BRIEF. Within the material that follows, how many lines include the string "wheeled"? Answer with the number and nothing more.
<<<<
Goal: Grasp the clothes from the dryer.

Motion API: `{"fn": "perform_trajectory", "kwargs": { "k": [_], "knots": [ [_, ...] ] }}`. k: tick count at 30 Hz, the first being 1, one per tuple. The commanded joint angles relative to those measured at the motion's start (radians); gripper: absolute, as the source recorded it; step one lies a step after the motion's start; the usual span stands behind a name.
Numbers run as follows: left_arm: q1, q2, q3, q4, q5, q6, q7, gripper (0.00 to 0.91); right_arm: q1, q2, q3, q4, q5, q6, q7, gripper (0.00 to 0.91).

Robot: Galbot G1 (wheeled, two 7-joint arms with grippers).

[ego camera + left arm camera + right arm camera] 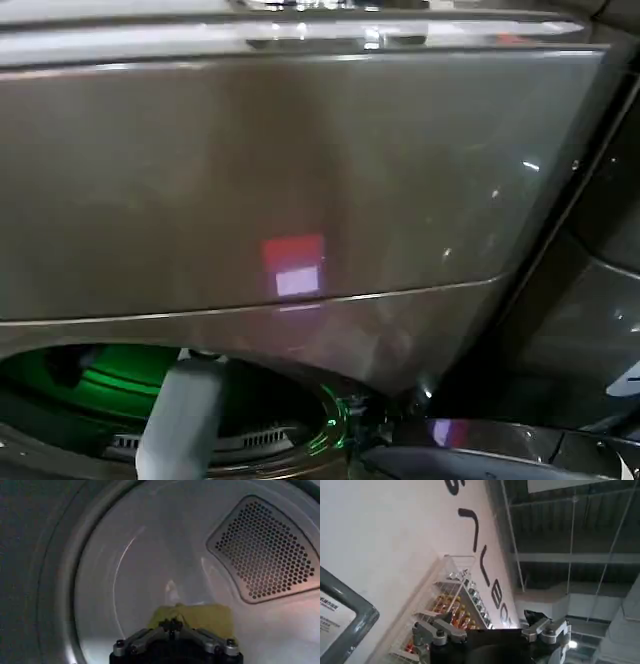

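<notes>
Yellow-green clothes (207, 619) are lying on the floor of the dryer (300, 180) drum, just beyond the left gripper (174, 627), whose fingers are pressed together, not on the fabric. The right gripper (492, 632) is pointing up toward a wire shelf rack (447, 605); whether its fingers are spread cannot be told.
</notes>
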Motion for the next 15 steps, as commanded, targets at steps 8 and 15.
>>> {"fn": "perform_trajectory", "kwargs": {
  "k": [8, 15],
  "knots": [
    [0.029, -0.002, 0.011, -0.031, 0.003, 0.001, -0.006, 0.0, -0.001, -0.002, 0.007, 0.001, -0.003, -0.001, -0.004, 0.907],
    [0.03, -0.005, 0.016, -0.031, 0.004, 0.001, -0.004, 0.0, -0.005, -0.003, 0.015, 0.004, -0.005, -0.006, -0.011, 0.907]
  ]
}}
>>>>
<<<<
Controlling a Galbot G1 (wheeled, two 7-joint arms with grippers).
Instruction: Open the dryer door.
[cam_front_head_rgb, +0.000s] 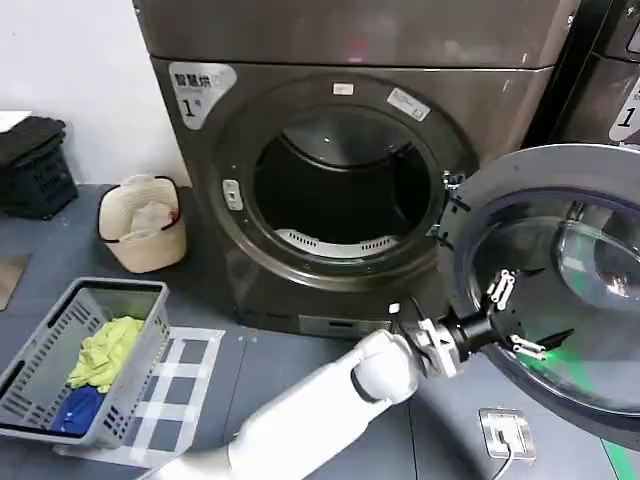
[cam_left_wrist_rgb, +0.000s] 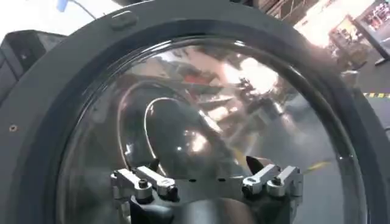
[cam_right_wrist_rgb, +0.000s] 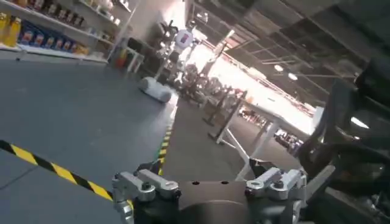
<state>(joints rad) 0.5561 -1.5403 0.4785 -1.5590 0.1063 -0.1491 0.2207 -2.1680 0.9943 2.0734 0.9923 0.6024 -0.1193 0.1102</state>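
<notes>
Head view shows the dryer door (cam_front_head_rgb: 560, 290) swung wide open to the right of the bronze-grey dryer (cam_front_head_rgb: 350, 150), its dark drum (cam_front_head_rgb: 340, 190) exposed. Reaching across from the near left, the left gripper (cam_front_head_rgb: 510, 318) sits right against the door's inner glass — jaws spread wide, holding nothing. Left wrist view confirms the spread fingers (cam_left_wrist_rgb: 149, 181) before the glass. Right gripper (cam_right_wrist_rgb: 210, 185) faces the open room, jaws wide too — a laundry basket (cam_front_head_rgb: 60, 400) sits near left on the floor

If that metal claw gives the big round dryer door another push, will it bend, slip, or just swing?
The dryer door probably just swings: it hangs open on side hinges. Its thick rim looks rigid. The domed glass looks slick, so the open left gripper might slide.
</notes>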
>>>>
RESPONSE. 2